Like most companies, NetIQ evolved during its first decade in business, beginning with a foundation that enabled it to establish itself as a going enterprise before using that foundation as a springboard to become something more than its founders originally conceived. NetIQ's foundation, set following its formation in September 1995, was in developing performance-monitoring software for companies with a presence on the Internet. Its reputation during its early years, the early years of the Internet as well, was built on a suite of products marketed under the name "AppManager." The AppManager found a receptive audience in the commercial sector because of its ability to monitor performance across large-scale networks. For a business keen on knowing the details of its web site's performance, as the online face of the business met a potential customer, AppManager provided useful information. The software measured server response time, registered minor idiosyncracies of the system, and alerted systems managers of potential problems. NetIQ established itself in the performance-monitoring niche, earning enough of a reputation to complete an initial public offering (IPO) of stock in July 1999, just as interest in any business related to the Internet was reaching fever pitch. To the company's credit, it foresaw the rapid maturation of its industry and cast a much larger net, evolving beyond a performance-monitoring software company.

The explosive growth of the Internet created a need for businesses to not only know how well their web sites performed, but also how visitors interacted with their web site. This was the major leap describing the difference between offering performance-monitoring software and systems-management software. NetIQ was able to make the leap because of its accomplishments as a performance-monitoring software provider, but the evolutionary step it chose to take was as much bold as it was the only viable option for survival. For virtually any company involved in anything related to computers or the Internet, Microsoft Corporation was an industry behemoth that at some point had to be confronted. NetIQ did well as a performance-monitoring software developer, but its management realized it was only a matter of time until Microsoft turned its attention to the performance-monitoring niche and quickly dominated the market segment. The realization left NetIQ's management essentially with only two options: either fight on and most probably be crushed by Microsoft, or concede, get what it could from the technology it had developed, and redirect its focus to another, potentially more fruitful, business.

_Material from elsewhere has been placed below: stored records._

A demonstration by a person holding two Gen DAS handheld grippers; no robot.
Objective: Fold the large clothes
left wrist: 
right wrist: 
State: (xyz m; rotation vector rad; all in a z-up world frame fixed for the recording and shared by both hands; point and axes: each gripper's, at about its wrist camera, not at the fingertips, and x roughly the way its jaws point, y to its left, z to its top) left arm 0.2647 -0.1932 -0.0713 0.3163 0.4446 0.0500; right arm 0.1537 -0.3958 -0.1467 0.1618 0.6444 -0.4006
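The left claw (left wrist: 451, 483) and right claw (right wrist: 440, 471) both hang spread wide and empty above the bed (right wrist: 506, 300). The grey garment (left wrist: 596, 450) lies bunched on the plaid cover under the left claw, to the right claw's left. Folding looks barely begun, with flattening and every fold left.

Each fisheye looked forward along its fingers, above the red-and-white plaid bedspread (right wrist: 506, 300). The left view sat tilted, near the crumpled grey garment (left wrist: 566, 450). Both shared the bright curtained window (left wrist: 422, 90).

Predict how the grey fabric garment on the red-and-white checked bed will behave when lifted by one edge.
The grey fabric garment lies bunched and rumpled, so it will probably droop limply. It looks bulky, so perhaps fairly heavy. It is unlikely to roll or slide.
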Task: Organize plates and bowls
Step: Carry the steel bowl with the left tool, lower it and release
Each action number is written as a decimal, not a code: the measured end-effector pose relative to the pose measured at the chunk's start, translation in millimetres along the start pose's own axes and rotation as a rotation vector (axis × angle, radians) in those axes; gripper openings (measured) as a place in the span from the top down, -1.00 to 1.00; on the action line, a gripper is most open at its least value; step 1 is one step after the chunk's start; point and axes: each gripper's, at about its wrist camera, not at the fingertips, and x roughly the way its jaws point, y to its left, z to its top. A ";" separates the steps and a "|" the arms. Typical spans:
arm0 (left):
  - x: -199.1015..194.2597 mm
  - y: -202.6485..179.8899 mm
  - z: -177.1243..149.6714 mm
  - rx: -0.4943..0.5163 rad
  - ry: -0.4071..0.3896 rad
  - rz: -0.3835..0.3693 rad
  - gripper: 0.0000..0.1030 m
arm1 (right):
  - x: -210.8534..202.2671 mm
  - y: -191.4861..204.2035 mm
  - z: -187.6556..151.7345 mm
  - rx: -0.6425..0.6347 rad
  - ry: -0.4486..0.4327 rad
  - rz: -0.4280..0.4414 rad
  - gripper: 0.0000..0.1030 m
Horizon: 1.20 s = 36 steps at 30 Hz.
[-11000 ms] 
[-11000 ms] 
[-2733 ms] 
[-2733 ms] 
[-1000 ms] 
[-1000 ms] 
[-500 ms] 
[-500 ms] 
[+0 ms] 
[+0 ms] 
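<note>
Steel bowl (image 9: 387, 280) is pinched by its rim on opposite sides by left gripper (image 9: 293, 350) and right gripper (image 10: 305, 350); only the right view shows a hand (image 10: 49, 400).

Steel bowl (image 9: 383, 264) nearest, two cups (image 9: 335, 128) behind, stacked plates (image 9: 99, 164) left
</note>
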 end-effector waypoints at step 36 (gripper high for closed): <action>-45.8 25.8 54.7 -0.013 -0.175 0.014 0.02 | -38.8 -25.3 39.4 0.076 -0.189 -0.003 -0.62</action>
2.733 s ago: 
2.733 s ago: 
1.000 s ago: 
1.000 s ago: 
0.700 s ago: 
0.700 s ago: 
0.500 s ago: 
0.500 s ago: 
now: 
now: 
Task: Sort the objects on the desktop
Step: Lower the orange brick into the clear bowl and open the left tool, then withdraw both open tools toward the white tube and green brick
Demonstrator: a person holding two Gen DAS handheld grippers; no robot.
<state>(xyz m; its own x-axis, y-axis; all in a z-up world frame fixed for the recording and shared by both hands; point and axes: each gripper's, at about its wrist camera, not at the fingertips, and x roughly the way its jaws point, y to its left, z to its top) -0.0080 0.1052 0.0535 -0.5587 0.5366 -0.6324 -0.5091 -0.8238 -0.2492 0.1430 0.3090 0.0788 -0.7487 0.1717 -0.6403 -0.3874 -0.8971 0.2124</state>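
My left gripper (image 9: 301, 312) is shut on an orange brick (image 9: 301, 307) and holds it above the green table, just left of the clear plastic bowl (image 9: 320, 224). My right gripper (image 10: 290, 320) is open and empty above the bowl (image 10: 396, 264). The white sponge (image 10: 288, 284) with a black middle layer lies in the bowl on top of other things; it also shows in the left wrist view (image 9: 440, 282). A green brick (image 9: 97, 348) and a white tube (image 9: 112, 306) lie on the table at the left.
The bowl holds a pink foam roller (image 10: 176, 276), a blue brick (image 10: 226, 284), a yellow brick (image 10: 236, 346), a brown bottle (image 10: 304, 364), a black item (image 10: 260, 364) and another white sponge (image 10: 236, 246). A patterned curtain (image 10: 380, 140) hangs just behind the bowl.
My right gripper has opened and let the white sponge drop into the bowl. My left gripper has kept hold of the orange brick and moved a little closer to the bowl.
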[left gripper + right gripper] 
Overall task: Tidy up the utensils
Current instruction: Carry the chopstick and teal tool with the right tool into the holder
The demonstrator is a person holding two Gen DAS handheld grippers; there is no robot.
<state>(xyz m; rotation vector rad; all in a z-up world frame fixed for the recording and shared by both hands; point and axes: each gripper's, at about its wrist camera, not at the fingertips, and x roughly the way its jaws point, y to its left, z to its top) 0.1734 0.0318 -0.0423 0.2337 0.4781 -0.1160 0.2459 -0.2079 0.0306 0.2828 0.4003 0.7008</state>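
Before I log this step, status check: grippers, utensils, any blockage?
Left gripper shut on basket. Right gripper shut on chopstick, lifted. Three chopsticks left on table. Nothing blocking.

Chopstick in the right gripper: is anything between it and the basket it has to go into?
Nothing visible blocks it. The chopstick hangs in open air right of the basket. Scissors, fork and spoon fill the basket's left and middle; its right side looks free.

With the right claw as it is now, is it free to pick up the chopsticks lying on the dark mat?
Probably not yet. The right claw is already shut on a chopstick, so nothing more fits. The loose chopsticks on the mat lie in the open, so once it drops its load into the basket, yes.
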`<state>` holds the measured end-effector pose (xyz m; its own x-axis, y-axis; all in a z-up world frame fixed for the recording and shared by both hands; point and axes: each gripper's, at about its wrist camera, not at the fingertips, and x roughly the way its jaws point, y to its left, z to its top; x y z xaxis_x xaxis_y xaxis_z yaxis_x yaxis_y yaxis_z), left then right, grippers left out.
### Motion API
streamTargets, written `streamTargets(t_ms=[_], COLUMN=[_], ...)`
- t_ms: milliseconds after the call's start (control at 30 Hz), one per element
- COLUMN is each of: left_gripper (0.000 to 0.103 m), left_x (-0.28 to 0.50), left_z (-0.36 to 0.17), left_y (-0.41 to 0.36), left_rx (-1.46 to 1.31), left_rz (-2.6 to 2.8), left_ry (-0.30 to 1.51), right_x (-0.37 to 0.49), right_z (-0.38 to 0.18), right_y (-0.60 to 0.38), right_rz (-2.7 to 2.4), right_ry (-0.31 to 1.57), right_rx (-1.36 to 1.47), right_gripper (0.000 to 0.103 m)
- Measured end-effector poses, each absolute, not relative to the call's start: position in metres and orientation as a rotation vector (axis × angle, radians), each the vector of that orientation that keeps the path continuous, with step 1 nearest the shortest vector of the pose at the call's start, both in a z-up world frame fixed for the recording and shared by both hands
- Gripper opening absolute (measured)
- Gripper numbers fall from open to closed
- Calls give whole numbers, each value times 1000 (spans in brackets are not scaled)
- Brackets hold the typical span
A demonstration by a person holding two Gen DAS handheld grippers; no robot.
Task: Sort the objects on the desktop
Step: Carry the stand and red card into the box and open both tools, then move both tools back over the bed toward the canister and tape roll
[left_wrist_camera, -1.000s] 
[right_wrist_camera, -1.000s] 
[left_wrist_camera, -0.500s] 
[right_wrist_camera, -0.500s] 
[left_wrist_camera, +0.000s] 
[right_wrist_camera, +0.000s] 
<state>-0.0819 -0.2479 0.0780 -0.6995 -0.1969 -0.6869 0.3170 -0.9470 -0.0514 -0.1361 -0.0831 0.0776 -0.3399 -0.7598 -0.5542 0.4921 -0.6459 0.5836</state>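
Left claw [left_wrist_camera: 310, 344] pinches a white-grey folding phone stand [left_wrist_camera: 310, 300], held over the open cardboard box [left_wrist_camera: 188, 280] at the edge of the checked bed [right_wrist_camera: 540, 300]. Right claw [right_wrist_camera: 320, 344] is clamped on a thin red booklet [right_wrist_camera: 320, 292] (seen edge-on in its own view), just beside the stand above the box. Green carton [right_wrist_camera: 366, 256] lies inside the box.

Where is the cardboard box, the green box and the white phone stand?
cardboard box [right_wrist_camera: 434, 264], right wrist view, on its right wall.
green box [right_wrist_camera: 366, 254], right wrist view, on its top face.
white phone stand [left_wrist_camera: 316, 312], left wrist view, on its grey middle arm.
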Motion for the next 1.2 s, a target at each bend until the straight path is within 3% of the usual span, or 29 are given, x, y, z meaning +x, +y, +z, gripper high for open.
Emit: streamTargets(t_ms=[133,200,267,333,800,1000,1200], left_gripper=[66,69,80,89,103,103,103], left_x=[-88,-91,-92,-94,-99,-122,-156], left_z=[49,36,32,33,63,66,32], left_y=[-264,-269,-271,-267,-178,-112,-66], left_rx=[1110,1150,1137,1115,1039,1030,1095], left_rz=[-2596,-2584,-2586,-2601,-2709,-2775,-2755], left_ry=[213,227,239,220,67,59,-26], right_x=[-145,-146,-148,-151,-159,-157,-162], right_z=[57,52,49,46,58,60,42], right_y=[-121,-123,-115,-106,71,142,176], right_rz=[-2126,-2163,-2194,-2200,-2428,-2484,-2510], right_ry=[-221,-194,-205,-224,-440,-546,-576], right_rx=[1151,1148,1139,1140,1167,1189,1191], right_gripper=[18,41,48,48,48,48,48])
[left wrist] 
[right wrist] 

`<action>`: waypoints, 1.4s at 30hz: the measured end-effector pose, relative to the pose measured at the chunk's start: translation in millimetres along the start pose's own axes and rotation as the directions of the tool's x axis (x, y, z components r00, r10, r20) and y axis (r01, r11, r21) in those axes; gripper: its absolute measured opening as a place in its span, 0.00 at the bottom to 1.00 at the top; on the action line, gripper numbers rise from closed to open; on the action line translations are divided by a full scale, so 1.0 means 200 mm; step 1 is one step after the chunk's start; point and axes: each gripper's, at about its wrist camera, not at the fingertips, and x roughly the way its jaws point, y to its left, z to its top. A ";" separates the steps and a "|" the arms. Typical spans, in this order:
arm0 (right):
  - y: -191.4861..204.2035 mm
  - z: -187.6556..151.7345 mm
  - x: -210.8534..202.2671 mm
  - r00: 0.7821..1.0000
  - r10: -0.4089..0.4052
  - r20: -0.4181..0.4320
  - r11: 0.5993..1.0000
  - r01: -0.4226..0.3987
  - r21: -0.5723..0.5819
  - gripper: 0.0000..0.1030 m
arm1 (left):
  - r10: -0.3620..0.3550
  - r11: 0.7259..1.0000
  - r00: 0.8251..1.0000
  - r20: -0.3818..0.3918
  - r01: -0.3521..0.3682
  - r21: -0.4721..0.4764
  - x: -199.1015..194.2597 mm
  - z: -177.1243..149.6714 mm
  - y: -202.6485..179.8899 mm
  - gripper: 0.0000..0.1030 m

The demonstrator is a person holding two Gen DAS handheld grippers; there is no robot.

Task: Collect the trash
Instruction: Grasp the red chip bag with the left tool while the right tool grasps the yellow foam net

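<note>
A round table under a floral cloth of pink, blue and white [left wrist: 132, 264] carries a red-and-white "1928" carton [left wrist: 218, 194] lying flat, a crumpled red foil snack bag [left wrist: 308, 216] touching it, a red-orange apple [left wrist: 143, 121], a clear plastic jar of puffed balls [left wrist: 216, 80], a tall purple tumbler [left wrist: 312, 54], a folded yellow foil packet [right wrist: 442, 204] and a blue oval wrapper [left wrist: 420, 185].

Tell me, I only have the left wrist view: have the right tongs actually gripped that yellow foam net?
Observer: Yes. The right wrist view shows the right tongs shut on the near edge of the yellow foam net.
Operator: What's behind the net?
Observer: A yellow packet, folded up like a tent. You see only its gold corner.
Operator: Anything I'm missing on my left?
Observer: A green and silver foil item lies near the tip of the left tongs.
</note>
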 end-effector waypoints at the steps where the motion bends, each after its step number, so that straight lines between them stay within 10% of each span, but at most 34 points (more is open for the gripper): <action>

NetIQ Changing Tack for the New Century

NetIQ's senior executives chose to control their own destiny, expressing their decision via an acquisition and by ceding ground in its performance-monitoring niche. The first step toward developing a presence in a larger market was taken in February 2000, when NetIQ merged with Mission Critical Software Inc in a $1.4 billion deal. The two companies focused on separate, but related areas, with NetIQ targeting performance-monitoring business and Mission Critical targeting systems-management business, the future of the "new" NetIQ that emerged after the merger. The acquisition reflected NetIQ's realization that vast opportunities existed in the realm of applications management tools, a market the company intended to tap with Mission Critical's suite of One Point products. Developed for large-scale, Windows NT-based networks, One Point managed user traffic, user accounts, and network security, giving NetIQ a toehold in the systems-management market. A series of smaller acquisitions followed, including the purchase of Sirana Software Inc., Ganymede Software Inc., and Software Realization Inc., each of which added new systems-management components to NetIQ's product portfolio. After bolstering its systems-management business, the company "made what amounted to a sacrifice fly," according to the November 8, 2000 issue of Investor's Business Daily. In October 2000, NetIQ signed a $175 million product licensing deal with Microsoft, giving ground to obtain the resources to expand its systems-management capabilities further. "What you really have is, they sold the [performance-monitoring] product," an analyst explained in the November 8, 2000 issue of Investor's Business Daily. "They received $175 million to invest in extending their product portfolio and to help redefine themselves. That's what people are excited about."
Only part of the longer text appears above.